Extract the line that contains "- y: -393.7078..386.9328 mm" and every line after it to the end of the records below, exactly as written and nothing else.

• • •

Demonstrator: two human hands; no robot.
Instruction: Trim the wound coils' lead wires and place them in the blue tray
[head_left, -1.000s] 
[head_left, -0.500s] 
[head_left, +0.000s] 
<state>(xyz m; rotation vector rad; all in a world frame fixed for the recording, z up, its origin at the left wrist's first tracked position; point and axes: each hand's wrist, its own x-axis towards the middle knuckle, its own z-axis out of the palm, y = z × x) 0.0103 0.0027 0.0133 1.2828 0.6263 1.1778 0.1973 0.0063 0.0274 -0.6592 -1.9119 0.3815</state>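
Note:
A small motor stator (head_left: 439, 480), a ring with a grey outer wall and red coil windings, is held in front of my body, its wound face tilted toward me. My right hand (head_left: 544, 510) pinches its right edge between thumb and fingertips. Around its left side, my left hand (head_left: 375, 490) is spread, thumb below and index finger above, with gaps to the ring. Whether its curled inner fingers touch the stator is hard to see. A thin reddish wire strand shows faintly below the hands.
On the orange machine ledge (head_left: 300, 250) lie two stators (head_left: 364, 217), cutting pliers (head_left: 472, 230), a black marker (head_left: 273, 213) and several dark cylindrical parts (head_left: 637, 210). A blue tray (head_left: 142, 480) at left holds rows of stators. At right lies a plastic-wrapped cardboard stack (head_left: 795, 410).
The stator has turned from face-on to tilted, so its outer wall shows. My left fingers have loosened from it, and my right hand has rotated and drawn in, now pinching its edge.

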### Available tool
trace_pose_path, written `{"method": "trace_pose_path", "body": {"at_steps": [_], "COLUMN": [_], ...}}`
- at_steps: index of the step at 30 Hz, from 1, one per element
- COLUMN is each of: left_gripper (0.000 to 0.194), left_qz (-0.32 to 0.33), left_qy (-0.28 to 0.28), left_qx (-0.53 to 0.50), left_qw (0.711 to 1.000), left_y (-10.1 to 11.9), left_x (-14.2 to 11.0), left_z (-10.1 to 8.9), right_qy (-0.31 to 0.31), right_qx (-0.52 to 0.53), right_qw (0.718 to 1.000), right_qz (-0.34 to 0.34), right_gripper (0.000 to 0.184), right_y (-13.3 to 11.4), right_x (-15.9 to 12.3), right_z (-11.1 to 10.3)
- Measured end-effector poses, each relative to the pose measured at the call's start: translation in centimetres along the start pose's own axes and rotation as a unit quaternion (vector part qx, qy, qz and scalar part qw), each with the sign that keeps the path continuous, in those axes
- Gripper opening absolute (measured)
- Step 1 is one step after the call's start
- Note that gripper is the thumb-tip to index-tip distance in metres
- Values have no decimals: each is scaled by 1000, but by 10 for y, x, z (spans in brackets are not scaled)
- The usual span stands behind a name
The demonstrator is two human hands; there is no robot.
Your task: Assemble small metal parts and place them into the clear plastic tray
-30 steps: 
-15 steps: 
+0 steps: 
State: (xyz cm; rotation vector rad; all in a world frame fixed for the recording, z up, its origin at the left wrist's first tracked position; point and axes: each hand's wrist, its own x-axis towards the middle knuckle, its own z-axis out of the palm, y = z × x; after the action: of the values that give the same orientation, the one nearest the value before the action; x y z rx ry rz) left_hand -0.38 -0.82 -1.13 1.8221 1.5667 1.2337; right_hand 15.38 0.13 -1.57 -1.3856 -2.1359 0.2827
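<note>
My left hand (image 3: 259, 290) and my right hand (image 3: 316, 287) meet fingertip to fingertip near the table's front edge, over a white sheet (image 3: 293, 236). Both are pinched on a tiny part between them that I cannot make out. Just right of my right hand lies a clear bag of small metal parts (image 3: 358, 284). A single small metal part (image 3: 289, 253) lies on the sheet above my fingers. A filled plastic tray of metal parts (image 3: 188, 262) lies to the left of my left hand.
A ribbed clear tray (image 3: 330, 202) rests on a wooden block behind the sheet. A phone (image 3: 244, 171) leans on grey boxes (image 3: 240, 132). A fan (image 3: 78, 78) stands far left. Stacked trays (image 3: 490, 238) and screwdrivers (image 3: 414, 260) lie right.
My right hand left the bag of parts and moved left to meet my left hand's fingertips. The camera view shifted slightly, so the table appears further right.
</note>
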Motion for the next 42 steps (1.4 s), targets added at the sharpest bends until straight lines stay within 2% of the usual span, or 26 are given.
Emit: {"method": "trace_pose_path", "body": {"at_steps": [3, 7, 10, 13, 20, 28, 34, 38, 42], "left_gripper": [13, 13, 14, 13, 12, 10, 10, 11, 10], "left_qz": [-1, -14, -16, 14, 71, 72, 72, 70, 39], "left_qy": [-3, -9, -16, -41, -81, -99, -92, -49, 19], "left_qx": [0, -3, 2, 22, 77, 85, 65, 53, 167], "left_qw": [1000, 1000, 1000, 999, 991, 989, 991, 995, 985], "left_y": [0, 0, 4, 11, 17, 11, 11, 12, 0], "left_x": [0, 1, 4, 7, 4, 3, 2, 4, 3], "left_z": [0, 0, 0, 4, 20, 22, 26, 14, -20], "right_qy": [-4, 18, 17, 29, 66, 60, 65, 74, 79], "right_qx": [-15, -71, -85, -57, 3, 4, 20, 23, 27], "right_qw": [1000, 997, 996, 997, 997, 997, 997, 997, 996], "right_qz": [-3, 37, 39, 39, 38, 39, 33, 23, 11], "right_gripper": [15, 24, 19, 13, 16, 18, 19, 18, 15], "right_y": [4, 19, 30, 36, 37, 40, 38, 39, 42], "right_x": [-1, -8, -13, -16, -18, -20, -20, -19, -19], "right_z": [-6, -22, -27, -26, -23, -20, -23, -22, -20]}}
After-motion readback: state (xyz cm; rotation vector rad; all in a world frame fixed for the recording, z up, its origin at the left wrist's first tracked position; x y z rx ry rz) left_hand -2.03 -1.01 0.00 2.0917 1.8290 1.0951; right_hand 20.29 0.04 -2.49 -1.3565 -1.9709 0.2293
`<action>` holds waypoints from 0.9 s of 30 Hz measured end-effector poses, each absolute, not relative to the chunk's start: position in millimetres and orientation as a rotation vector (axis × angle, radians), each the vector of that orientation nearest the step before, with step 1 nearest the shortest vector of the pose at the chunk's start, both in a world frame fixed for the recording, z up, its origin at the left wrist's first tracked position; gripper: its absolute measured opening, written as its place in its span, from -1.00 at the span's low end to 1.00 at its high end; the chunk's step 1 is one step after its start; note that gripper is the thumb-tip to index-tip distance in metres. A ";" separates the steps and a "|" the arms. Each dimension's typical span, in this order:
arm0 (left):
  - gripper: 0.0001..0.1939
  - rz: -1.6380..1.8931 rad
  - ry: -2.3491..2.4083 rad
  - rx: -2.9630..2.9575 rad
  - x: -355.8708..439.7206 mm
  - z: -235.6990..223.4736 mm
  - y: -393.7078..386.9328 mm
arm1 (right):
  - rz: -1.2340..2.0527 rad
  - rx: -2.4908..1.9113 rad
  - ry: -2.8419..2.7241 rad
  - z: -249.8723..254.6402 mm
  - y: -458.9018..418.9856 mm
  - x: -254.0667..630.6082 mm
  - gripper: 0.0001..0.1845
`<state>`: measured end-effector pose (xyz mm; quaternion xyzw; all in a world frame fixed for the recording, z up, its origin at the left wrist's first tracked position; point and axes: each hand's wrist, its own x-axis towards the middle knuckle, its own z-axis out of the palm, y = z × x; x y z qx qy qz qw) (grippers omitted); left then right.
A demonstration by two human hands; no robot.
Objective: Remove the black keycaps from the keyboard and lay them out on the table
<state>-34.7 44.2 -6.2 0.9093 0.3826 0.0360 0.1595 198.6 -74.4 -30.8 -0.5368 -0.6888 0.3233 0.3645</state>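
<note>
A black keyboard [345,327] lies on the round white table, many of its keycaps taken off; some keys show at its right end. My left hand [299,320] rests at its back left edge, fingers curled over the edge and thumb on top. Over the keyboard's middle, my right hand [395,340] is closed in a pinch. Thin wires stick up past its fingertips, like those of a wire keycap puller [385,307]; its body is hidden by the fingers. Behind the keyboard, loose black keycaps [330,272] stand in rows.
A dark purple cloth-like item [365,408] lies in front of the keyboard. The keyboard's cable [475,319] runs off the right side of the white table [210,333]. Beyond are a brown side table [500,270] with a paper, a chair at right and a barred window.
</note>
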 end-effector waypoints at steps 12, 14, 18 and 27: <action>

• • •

[SOLUTION TO THIS PROBLEM]
  - y: -393.7078..386.9328 mm
arm1 (right):
  - rz: -1.2340..2.0527 rad
  - rx: -2.4908..1.9113 rad
  - ry: -2.8419..2.7241 rad
  - z: -249.8723..254.6402 mm
  - y: -458.9018..418.9856 mm
  - x: -254.0667..630.6082 mm
  - gripper: 0.0001..0.1845
`<state>`: measured end-effector pose (xyz mm; quaternion xyzw; all in a world frame fixed for the recording, z up, its origin at the left wrist's first tracked position; point and axes: each hand's wrist, its own x-axis towards the middle knuckle, its own z-axis out of the palm, y = z × x; x y z qx qy qz qw) (grippers omitted); left then right.
A demonstration by two human hands; no robot.
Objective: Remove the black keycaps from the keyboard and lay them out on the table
<state>-34.7 44.2 -6.2 0.9093 0.3826 0.0360 0.1595 198.6 -74.4 -30.8 -0.5368 -0.6888 0.3233 0.3645</state>
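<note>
A black keyboard [345,327] lies on the round white table, many of its keycaps taken off; some keys show at its right end. My left hand [299,320] rests at its back left edge, fingers curled over the edge and thumb on top. Over the keyboard's middle, my right hand [395,340] is closed in a pinch. Thin wires stick up past its fingertips, like those of a wire keycap puller [385,307]; its body is hidden by the fingers. Behind the keyboard, loose black keycaps [330,272] stand in rows.
A dark purple cloth-like item [365,408] lies in front of the keyboard. The keyboard's cable [475,319] runs off the right side of the white table [210,333]. Beyond are a brown side table [500,270] with a paper, a chair at right and a barred window.
</note>
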 end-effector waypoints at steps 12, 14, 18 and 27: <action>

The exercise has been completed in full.